Observed PSEs and JNDs and mean predictions from the models compared. PSE–JND pairs from individuals are plotted in gray dots, and their means are shown in large dark dots. The mean predictions of PSE–JND pairs and their PSEs from the five models are marked with colored error bars. Note that the predictions of the spacing model and the ensemble-mean model were the same (overlapped in the figure) for the PS and NS sets (the left panel), given that the sampled durations were equally weighted. Due to the equal spacing in the DF, AF, U-shaped, and IT-shaped sets, the bisection and the spacing models made the same predictions (overlapped in the figure). The predictions from the EDA model came the closest to the mean of the observed PSE–JND pairs across all six sets

To obtain a better picture of the model predictions at the level of individual observers, we plotted the prediction errors (predicted vs. observed values) in PSEs versus JNDs in Fig. 7. Each point represents the errors in PSE and JND estimation, per individual participant, derived from a specific model of the five models compared. As can be seen from Fig. 7, the scatter points of the EDA model are centered nearer to the origin of the XY coordinates compared with the points of the other models, indicating that the PSEs and JNDs predicted by EDA come closest to the mean of the observed values, across all three experiments. This observation is supported by measures of the Euclidean distances of the model predictions from the observed PSE-JND pairs: The mean distances were 68.4, 68.1, 75.2, 16.7, 11.9 ms for the simple bisection, spacing, ensemble mean, two-stage, and EDA models, respectively. Formal corroboration of the superiority of EDA is provided by “goodness-of-fit” measures of the predicted psychometric curves using the Watanabe–Akaike information criterion (WAIC). The WAIC is a measure of the quality of a hierarchical model, which takes into account the goodness of fit, as measured by the likelihood, while also penalizing models with more free parameters (Vehtari, Gelman, & Gabry, 2017). Lower WAIC values indicate better model performance.
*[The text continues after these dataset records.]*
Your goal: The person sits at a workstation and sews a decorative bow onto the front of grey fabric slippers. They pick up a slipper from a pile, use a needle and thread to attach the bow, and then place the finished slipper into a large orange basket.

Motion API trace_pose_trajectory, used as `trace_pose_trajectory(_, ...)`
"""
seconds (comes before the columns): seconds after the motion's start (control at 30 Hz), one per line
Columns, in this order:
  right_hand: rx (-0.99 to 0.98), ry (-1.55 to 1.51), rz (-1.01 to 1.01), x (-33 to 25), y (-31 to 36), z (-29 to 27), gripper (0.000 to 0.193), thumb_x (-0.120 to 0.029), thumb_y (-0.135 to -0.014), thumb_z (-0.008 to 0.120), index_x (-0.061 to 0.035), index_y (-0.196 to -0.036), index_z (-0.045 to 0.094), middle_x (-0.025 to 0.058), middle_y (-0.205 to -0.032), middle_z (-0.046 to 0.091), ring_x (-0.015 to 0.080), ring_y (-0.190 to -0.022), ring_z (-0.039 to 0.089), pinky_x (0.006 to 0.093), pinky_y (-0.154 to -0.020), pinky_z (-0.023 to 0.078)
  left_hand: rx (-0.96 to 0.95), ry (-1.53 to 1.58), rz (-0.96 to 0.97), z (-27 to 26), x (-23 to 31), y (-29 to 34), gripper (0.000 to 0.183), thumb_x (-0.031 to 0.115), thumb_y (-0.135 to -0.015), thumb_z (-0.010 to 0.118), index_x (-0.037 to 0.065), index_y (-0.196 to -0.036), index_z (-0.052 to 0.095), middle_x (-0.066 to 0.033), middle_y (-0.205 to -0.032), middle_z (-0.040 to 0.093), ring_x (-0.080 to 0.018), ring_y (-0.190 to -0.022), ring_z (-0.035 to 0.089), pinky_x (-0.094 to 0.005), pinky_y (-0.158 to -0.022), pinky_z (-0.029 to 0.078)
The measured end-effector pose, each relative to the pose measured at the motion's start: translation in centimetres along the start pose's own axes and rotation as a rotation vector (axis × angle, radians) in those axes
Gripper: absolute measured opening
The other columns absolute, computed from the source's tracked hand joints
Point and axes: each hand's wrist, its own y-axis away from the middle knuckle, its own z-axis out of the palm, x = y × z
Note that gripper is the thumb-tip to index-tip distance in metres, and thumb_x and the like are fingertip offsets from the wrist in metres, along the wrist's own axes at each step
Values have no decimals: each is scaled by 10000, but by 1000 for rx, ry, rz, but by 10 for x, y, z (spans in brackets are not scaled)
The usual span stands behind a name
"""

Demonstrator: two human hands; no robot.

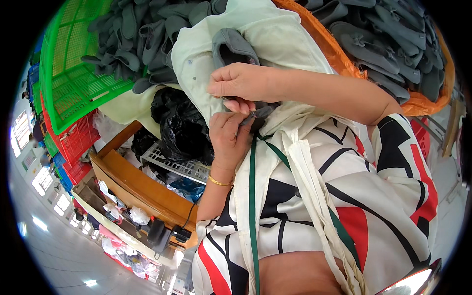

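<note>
Head view: pinching a small dark grey piece (260,116) in the left hand (229,140), fingers closed on it, with a gold bracelet (219,182) around the wrist. Holding the right hand (243,82) close to the left, slightly farther from the body, its fingers curled together; cannot tell what, if anything, sits in that pinch. Resting on the white cloth (295,42) over the lap, just beyond the right hand and partly hidden by it: a grey shoe (230,37). Cannot tell whether shoe and hand touch, nor whether the small piece belongs to that shoe. Off to the left, a heap of grey shoes (128,29) against a green basket (73,98), with a red basket (78,135) below. Off to the right, an orange sack (346,61) filled with more such shoes. Nearer the left forearm, a black plastic bag (179,125) beside a pale perforated rack (184,170) and a brown wooden frame (140,179). Worn on the body, a white, black and red patterned garment (393,216), crossed by a green strap (252,211)
</note>
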Motion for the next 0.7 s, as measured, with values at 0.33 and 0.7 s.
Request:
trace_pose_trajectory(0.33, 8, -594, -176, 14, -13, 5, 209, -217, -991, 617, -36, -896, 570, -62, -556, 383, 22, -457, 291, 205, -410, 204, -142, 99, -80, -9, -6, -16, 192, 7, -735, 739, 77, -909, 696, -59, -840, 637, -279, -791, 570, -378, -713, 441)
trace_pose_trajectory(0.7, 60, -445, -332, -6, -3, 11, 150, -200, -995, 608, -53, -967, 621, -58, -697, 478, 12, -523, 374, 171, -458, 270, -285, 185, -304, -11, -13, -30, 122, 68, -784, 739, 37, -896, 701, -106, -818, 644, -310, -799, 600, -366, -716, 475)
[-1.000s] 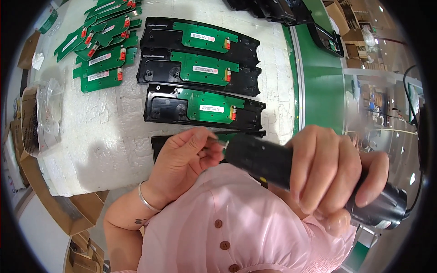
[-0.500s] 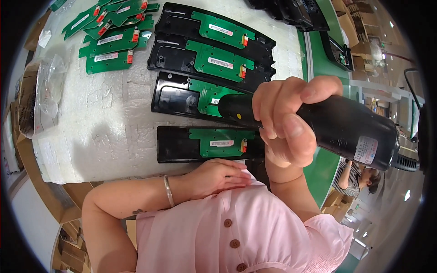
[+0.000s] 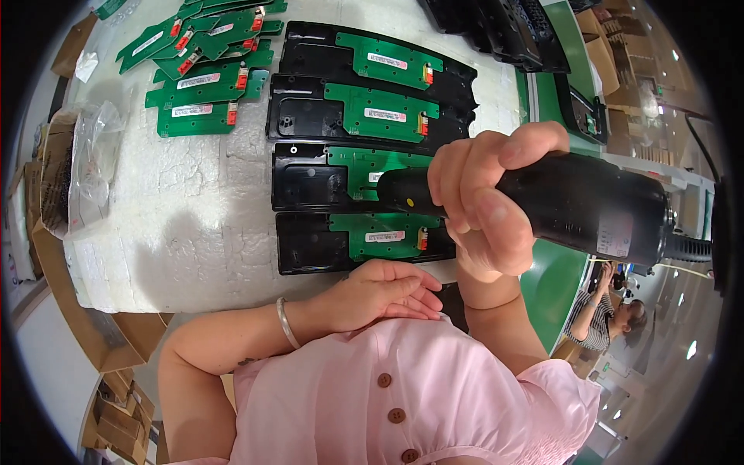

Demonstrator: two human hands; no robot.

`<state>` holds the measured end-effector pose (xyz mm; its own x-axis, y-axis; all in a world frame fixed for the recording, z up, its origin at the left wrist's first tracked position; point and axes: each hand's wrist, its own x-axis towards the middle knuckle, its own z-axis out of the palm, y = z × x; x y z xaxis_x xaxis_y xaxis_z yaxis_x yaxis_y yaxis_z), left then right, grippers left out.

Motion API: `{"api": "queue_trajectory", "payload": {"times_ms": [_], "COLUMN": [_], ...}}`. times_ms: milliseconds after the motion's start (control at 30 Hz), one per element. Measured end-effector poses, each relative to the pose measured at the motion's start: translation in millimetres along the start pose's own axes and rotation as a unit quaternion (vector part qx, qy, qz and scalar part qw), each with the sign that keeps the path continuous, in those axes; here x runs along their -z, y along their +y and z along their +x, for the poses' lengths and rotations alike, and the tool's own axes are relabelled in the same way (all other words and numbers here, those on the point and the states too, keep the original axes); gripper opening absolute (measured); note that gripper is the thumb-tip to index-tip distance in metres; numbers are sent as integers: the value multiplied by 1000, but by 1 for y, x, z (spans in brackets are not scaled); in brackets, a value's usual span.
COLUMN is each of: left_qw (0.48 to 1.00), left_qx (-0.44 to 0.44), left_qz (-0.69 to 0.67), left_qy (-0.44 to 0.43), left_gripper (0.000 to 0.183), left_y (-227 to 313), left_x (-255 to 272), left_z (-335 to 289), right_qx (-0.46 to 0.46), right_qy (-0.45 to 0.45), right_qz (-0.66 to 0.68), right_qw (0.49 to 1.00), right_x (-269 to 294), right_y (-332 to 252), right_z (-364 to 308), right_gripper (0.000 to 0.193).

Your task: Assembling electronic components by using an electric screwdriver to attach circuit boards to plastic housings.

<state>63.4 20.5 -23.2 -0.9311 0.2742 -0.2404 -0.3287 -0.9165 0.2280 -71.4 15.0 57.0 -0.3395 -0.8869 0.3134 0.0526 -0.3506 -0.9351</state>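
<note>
Beneath the black tool point(image 3: 577, 198), green circuit board point(image 3: 359, 167), partly hidden

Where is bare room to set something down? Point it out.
The widest bare patch is on the white surface, between the clear plastic bag and the black panels, below the loose green boards. A slimmer strip lies right of the upper panels. Crowded: the overlapping boards and the close-set panels.

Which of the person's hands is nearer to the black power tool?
Right: the right hand grips the black power tool; the left hand is apart from it, by the pink top.
</note>
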Motion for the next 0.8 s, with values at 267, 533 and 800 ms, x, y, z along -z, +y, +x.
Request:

The mean WAICs for the predicted “long” responses across all test durations were 77.2, 92.7, 104.6, 76.7, and 72.1 for the simple bisection, spacing, ensemble mean, two-stage, and EDA models, respectively. That is, across all conditions, the EDA model provides the best fit for both the PSEs and the JNDs, evidenced by the fact that the WAIC for the EDA model was the smallest in all cases.

Fig. 7
figure 7

Scatterplot of prediction errors in the PSEs and JNDs derived from the five models for individual observers across the six duration sets presented in Experiments 13 (see Fig. 1). Perfect predictions are located at the center (0, 0). The average prediction errors of the six conditions of the EDA model were the smallest

General discussion

In the present study, we tested six different duration sets, with set properties varying in stimulus spacing, set mean, and set variance in three experiments, to investigate whether temporal-bisection judgments would be best explained by our ensemble-distribution account (EDA). Experiment 1 demonstrated that the skewness of unequal spacing significantly shifted the bisection point, confirming previous findings (Brown et al., 2005; Penney et al., 2014; Wearden & Ferrara, 1995). Given that the short and long standards were identical in the two (positively skewed (PS) and negatively skewed (NS)) sets, the finding of differential PSEs between the PS and NS conditions argues against the simple bisection account, irrespective of whether it assumes the arithmetic or the geometric mean of the standards as reference. Experiment 2 further demonstrated that the frequencies of the sampled durations greatly impacted the bisection point, even when the probe durations were equally spaced in the ascending-frequency (AF) and descending-frequency (DF) sets. The spacing account fails to predict this effect. Experiment 3 kept the spacing of the durations and the mean of the sets the same for the U-shaped and inverted T-shaped sets, but varied their variances (larger variance for the U-shaped set). The results revealed the variance of the set to influence the sensitivity of temporal bisection, reflected in differential JNDs (despite the equivalent set means). While previous accounts failed to predict the PSEs and JNDs in one set or another, the EDA model successfully accounted for the shifts of the PSEs and JNDs in all six sets examined. The results of model-fitting analyses also showed the EDA model to provide the best account of the data.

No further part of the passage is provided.